AR# 61241

Soft Error Mitigation IP Guidance for testing with error injection

描述

This article supplements existing SEM Product Guides, and covers how to evaluate SEM IP functionality by manually injecting errors.

解决方案

General guidance:

Always use Linear Frame Address (LFA) as this is a consecutive range of address unlike PFA.

The range of valid LFA can be reported by the IP core by issuing the "status" command, available via the monitor interface in the following format:

MF {8-digit hex value} Maximum Frame (linear count)

Alternatively, the below documents list the valid range of LFA:

Spartan-6:

(Xilinx Answer 61736)

SEM IP Soft Error Mitigation - What is the valid range of addresses for error injection by LFA targeting Spartan 6 devices?

Virtex-6 or 7 Series:

(Xilinx Answer 65539)

What is the valid range of addresses for error injection by LFA targeting Virtex-6, 7 series, and Zynq-7000 devices?

UltraScale:

SEM IP product guide table 2-2, page 14

http://www.xilinx.com/cgi-bin/docs/ipdoc?c=sem_ultra;v=latest;d=pg187-ultrascale-sem.pdf

Basic error injection testing:

Goal:

to test IP detection and correct errors
to test that the system is logging errors detected and corrected correctly, or to verify that the system is able to reconfigure designs upon finding an error or uncorrectable error
NOT to test a design's behavior when an error impacts on a design's function

Procedure:

Injection error in ECC word of a frame - pick one of the ECC parity bits as the target bit for injection
Injected error will never interfere with a design's function as the ECC word is just a parity for the configuration bits

ECC word location in a configuration frame for each FPGA family:

Spartan-6 66/66th word of 16-bit words

Example of injecting a 1-bit error to the LSB of the last word (66th) of frame #F under 36-bit linear frame address injection:

> N C0000F820

Virtex-6 41/81st word of 32-bit words

Example of injecting a 1-bit error to the LSB of the 41st word of frame #F under 36-bit linear frame address injection:

> N C0000F500

7 Series 51/101st word of 32-bit words

Example of injecting a 1-bit error to the LSB of the 51st word of frame #F under 40-bit linear frame address injection:

> N C00000F640

UltraScale word 62/123rd word of 32 bits

Example of injecting a 1bit error to the LSB of the 62nd word of frame #F under 40-bit linear frame address injection:

> N C00000F7A0

Please note to target only the lowest byte of the word so that always populated ECC bits can be injected.

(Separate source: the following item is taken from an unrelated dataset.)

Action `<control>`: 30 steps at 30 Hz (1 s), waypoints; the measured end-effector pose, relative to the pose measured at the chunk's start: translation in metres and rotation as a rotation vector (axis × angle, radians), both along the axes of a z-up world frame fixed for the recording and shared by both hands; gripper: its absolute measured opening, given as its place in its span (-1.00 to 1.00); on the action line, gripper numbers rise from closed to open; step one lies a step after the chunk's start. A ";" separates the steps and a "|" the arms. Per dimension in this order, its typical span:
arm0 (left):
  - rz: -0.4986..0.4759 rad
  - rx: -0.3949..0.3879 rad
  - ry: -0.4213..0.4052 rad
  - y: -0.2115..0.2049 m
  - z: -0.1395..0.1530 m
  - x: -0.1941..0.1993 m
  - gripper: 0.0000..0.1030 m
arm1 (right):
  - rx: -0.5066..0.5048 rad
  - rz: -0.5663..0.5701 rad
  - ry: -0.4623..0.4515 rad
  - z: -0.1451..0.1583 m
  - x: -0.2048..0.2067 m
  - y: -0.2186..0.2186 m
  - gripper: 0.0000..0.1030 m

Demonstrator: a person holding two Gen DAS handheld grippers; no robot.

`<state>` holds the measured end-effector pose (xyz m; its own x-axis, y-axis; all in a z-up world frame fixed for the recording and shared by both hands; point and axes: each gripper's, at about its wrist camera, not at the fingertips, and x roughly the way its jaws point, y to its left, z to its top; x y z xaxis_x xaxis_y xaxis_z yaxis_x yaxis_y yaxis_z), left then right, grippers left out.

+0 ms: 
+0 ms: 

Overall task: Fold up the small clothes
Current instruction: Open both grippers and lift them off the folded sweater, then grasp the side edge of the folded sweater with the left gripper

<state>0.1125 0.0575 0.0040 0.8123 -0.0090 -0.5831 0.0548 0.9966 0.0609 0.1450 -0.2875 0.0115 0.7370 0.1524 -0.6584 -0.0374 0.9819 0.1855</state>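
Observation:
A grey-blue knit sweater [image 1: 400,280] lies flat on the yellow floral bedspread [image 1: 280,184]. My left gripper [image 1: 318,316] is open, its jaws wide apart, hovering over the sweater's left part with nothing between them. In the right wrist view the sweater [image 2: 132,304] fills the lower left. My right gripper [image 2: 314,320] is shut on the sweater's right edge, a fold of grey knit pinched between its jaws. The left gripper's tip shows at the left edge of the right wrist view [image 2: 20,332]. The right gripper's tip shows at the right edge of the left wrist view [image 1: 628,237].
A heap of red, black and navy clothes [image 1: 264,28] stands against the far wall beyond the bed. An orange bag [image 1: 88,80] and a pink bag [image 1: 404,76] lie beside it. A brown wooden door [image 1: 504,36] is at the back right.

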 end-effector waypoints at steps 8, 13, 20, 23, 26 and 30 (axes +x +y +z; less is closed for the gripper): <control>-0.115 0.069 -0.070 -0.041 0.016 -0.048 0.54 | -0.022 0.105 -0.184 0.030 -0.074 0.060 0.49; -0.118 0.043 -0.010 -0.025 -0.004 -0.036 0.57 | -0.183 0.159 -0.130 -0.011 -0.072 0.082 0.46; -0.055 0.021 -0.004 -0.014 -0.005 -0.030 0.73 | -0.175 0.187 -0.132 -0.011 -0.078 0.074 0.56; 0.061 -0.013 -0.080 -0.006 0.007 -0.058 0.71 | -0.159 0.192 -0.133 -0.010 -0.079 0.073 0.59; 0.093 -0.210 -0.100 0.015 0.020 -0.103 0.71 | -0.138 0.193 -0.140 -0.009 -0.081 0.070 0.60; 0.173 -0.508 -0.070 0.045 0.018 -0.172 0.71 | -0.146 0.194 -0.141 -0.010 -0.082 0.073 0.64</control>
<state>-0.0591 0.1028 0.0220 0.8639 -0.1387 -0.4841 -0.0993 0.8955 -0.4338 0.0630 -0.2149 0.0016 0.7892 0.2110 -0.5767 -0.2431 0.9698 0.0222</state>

Please also note that not all addresses exist, so the above injection might not get detected.

Please also reference the corresponding FPGA family's SEM IP documentations for the specific command formatting.

Randomize error injection testing:

Goal:

Injection to random location within a configuration frame is possible, but you will need to anticipate any of the following undesired results:

User design might stop functioning
IP can freeze, hang or misbehave
Error might not be detected as many of the configuration bit locations are masked or do not exist in actual configuration memory
Short cascades of error detection and correction, often associated with multi bit error injections

Note: Spartan-6 is unique in that masked frames are only read masked, but can be written. If injecting to such frames, errors can change a design's behavior but SEM IP will not detect it.

This testing can be used to mimic real life design and system response to SEU. You are advised to understand and estimate how to react to such scenarios and mitigate the system response for the most graceful reaction.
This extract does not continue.